The word assets have several connotations. However when it comes to investment and finance assets pertain to money, savings, property, plant , equipment (PPE), stocks, bonds, patents, copyrights among several others. Long term assets are those assets that can be liquidities after a year.

Long term assets are not equal to immediate cash. However they are far more profitable than current assets. In order to understand long term assets in detail it is pertinent to understand the types of Long term Assets.

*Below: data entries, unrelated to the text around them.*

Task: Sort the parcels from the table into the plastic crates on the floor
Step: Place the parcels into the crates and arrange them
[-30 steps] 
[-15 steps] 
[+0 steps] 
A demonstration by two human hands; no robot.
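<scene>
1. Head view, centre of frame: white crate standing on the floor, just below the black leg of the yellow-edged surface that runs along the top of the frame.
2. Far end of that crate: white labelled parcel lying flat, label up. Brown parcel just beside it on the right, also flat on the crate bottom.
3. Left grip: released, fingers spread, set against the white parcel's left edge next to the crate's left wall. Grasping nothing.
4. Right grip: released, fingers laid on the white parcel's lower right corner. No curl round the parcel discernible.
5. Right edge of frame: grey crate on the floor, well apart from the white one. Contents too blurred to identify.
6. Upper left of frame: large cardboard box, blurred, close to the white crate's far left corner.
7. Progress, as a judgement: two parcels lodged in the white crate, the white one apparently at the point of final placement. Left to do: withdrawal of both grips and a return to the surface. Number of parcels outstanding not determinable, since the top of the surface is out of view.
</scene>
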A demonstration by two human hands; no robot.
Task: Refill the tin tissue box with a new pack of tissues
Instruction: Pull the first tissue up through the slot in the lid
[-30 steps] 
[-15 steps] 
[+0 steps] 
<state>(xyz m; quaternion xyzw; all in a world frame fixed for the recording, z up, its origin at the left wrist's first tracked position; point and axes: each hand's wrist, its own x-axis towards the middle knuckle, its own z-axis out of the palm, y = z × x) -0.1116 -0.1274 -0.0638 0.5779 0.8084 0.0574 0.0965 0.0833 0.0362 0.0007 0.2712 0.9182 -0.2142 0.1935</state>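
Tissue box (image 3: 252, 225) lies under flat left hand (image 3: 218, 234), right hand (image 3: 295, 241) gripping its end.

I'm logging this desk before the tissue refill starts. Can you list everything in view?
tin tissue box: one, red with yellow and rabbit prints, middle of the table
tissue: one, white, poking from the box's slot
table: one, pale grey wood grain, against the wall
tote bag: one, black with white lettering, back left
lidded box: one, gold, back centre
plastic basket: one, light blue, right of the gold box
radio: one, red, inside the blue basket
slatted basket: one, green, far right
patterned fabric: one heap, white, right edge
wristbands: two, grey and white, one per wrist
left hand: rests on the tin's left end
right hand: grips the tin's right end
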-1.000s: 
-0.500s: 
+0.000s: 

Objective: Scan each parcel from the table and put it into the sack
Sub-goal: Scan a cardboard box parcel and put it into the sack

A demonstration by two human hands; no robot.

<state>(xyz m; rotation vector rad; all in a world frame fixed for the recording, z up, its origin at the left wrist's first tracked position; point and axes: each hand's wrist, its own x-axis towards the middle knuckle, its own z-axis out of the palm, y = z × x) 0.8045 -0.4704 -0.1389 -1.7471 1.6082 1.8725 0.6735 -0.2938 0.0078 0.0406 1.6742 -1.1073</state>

Long term assets are broadly classified into two categories: tangible and non tangible assets.
Tangible Assets: Tangible assets are those long term assets that are fixed. These assets cannot be immediately converted into cash. Property, plant and equipment (PPE) come under this category. Vehicles, machinery are also included in this. Also fixed assets are signifying things that you buy for the use of your company.

However stationary, office supplies and other raw materials that are used in one year are not included in tangible assets. Land, minerals, IT equipment, too is tangible assets. In the balance sheet they are written off against profits by accumulating depreciation expenses. Tangible assets are depreciated. An asset is useful till the duration it adds value to your business. Tangible assets can also be current assets such as cash, inventory and accounts.

Non Tangible Assets: Non Tangible assets are those assets that we cannot see but are of value. A few examples of non tangible assets are patents, trademarks, copyrights, computer programs among others. One can earn royalty from these assets for many years and are a good investment device.

Intangible assets are only recorded when bought. Example buying an established business, makes the price of intangibles such as trademark also goes up. Goodwill is a form of non tangible assets.